REQUIRED ACTION - Nothing outside the range is wanted. Repeat exactly the lines below from the one with "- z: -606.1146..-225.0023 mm" through the one with "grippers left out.".

THE RECORDS START

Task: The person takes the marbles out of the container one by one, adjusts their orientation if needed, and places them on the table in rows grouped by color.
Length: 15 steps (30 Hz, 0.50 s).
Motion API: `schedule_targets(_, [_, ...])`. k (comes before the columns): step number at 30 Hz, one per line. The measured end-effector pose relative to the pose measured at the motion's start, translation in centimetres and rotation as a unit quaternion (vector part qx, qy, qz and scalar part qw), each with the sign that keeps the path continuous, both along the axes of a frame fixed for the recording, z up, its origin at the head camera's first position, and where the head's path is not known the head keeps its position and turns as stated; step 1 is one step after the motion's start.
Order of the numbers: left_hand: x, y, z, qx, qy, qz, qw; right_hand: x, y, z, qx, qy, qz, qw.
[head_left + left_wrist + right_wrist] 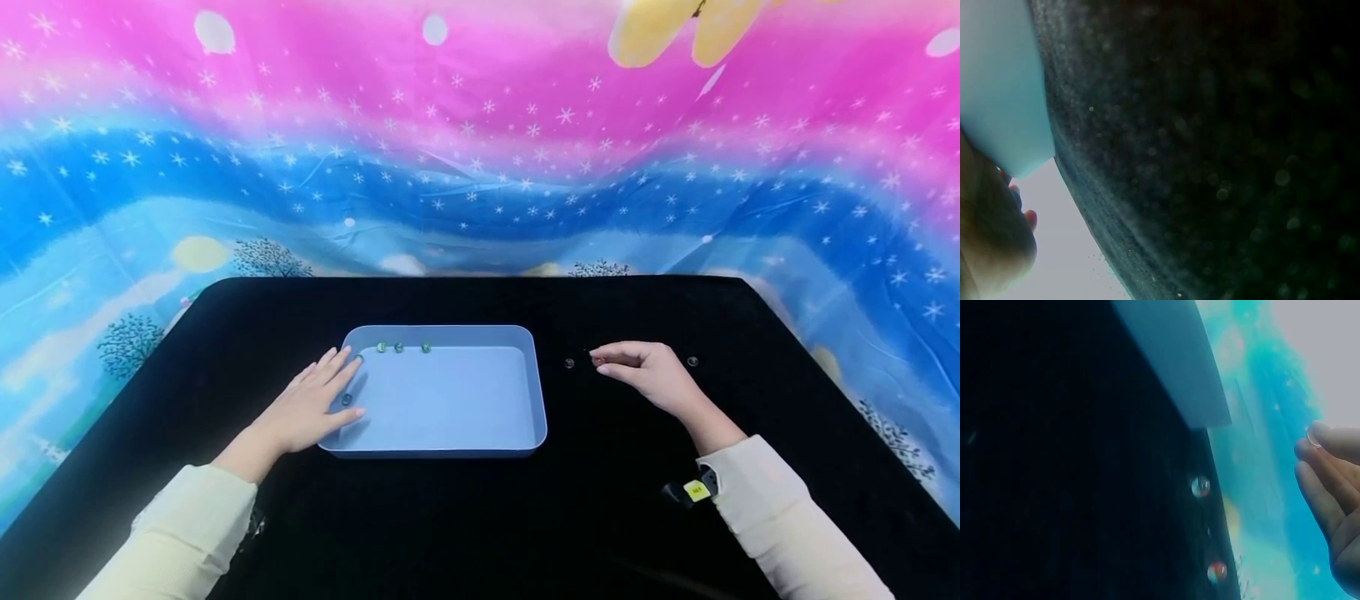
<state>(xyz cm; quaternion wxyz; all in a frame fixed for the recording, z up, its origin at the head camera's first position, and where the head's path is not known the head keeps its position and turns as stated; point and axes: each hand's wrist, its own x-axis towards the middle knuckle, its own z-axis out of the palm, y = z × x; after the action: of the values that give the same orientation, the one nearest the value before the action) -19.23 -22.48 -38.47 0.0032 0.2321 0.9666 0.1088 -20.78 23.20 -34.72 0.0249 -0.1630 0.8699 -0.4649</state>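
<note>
Head view: tray, five visible marbles already in; left hand, fingers spread, at its rim; right hand pinching another marble; others remaining on table.

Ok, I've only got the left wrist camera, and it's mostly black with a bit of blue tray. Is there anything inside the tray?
Observer: Yes! The head view shows three greenish marbles in a row by the far wall of the blue tray.
Operator: Cool! Are there any outside it?
Observer: Yep, a small marble sits on the black table, between the tray and the right hand.
</note>
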Motion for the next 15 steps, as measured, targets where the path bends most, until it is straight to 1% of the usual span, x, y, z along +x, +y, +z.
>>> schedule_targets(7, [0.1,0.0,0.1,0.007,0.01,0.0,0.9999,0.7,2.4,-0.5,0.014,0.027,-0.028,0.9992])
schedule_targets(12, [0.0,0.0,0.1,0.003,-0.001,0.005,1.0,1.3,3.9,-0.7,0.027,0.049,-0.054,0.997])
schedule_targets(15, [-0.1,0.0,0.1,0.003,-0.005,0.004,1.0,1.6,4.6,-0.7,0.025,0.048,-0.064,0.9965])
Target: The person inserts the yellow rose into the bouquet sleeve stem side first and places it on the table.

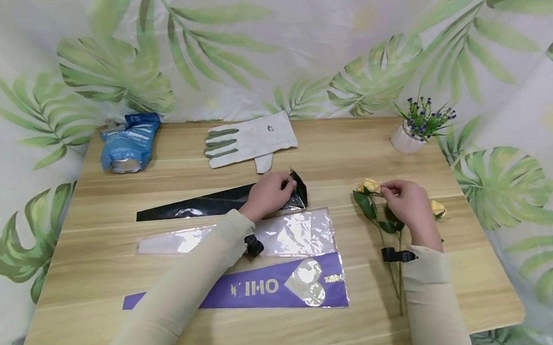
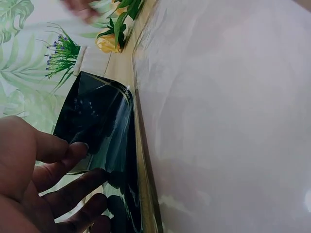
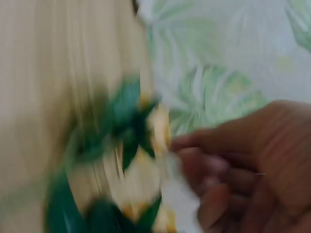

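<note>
My left hand point(image 1: 269, 193) pinches the wide end of a black flower wrapping sleeve point(image 1: 203, 203) between thumb and forefinger; in the left wrist view that end point(image 2: 97, 107) stands lifted and partly opened, other fingers against its side. My right hand point(image 1: 407, 202), fingers loosely bent, is over the artificial yellow roses, its fingertips right beside one bloom point(image 1: 368, 185). A second yellow bloom point(image 1: 438, 209) shows past the wrist, and two green stems point(image 1: 400, 296) run toward the near edge. In the blurred right wrist view, the fingertips overlap the rose's point(image 3: 160, 128) edge.
A clear sleeve point(image 1: 303, 232) and a purple sleeve point(image 1: 217, 295) with a heart window lie nearer me. At the back are a blue plastic package point(image 1: 131, 143), a white work glove point(image 1: 260, 137) and a small potted plant point(image 1: 408, 137). A patterned cloth point(image 1: 298, 46) hangs behind the table.
</note>
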Demonstrator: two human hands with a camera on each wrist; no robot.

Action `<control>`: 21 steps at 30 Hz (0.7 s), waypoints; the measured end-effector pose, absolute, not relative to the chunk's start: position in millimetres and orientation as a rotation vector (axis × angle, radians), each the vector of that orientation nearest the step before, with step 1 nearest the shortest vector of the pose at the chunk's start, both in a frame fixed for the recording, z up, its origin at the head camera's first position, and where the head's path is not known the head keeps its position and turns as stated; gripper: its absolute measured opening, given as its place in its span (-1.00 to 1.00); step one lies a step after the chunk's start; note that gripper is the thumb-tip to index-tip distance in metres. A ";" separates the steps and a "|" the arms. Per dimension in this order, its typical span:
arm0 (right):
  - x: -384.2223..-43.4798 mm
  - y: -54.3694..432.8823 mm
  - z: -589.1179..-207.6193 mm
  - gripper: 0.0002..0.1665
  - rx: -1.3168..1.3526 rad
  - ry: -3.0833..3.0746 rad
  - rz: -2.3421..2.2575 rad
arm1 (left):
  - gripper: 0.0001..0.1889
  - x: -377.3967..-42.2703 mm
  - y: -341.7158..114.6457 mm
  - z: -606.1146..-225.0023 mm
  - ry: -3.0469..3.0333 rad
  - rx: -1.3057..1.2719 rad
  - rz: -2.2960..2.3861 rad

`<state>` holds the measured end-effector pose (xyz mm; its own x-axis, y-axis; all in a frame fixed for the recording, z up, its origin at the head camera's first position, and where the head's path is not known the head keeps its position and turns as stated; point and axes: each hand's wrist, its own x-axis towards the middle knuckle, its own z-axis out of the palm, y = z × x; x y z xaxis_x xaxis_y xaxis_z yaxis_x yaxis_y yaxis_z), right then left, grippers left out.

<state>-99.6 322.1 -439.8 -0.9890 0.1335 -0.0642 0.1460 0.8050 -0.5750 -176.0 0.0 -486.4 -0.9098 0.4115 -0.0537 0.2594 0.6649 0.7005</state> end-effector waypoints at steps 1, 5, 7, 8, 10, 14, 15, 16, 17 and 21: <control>-99.7 327.3 -438.8 -0.68 0.216 2.931 -0.873 | -0.75 -176.0 -0.6 -485.7 2.682 0.540 1.073; -100.7 335.3 -444.3 -0.63 0.128 2.780 -0.728 | -0.75 -175.5 1.2 -484.4 2.680 0.530 1.081; -100.6 335.3 -449.9 -0.65 0.114 2.778 -0.697 | -0.74 -176.0 3.8 -485.0 2.662 0.548 1.082; -100.8 334.7 -452.6 -0.66 0.117 2.782 -0.683 | -0.74 -176.3 4.8 -485.1 2.652 0.558 1.082; -101.3 333.6 -457.2 -0.68 0.117 2.798 -0.667 | -0.73 -176.8 6.4 -485.5 2.643 0.571 1.077; -105.1 327.2 -460.5 -0.67 0.106 2.785 -0.724 | -0.75 -176.8 5.0 -487.0 2.660 0.543 1.060; -105.6 324.4 -458.6 -0.66 0.109 2.742 -0.800 | -0.76 -176.5 4.0 -487.2 2.664 0.534 1.058; -105.9 321.9 -455.7 -0.65 0.121 2.694 -0.879 | -0.76 -176.2 2.8 -487.5 2.666 0.531 1.056; -105.9 319.9 -451.8 -0.64 0.129 2.640 -0.970 | -0.76 -175.8 1.7 -487.5 2.668 0.532 1.053; -104.7 317.5 -424.2 -0.69 0.113 2.385 -1.471 | -0.75 -174.7 -1.5 -485.7 2.669 0.546 1.060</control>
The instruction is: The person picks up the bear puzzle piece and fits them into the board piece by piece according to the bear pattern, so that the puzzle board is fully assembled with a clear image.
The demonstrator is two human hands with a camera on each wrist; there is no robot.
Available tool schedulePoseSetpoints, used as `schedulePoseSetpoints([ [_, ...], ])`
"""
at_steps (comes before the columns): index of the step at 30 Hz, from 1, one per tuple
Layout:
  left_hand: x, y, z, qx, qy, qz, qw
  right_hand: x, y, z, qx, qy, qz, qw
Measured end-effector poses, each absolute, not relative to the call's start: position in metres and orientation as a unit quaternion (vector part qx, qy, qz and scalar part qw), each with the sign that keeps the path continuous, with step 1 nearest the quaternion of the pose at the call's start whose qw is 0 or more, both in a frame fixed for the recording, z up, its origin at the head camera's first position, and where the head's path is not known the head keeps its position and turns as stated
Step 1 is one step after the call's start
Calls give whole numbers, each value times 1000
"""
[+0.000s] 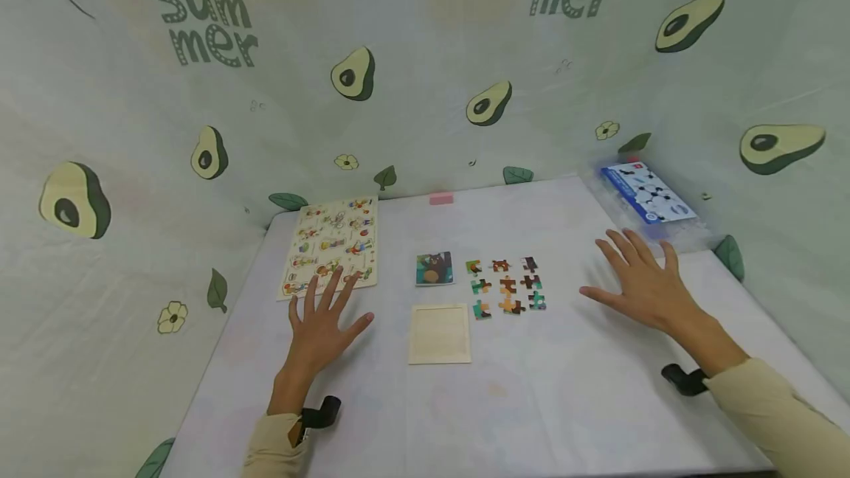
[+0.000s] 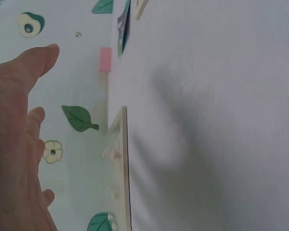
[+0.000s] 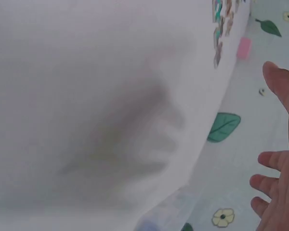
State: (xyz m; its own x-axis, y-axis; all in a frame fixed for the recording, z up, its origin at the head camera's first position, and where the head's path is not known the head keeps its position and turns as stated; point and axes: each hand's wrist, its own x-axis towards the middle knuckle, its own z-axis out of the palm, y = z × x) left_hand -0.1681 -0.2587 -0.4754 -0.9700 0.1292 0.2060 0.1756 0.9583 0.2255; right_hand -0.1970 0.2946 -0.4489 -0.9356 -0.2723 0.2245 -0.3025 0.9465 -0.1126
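My left hand point(image 1: 322, 330) hovers with fingers spread over the table's left side, its fingertips overlapping the near edge of a pegged picture board point(image 1: 334, 242) in the head view. My right hand point(image 1: 647, 286), also spread and holding nothing, is held above the right side, casting a shadow in the right wrist view. Between the hands lie several loose jigsaw pieces point(image 1: 508, 285), set out in rows. Left of them are a small picture card point(image 1: 434, 269) showing a brown animal and, nearer me, a shallow square wooden tray point(image 1: 440, 335).
A clear plastic bag with a blue and white packet point(image 1: 649, 192) lies at the back right corner. A pink block point(image 1: 441, 198) sits at the table's back edge. The white table point(image 1: 505, 419) meets a printed cloth backdrop point(image 1: 412, 21) behind.
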Motion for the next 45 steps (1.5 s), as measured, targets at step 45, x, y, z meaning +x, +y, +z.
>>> schedulePoseSetpoints([
  [45,-181,-209,-525,-264,-924,-275,30,-258,181,-465,300,-939,147,80],
])
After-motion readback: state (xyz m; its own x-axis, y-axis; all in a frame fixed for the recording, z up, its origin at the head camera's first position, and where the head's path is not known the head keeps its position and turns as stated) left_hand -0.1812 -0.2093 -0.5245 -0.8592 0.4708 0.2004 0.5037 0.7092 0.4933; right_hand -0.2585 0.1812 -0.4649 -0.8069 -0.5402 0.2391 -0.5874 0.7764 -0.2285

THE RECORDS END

ANSWER BOX -
  - z: -606.1146..-225.0023 mm
  - ry: -3.0469..3.0333 rad
  - rx: -1.3057..1.2719 rad
  - rz: -2.2960..2.3861 rad

`<state>` holds the measured end-effector pose (xyz mm; its own x-axis, y-axis; all in a frame fixed for the recording, z up, its origin at the head camera's first position, and where the head's path is not known the head keeps its position and turns as stated; point and axes: each hand's wrist, its own x-axis towards the middle knuckle, its own z-axis out of the palm, y = z × x; x y z xaxis_x xaxis_y xaxis_z yaxis_x yaxis_y yaxis_z), right then left, grippers left out.

Apart from this answer, nothing more is required.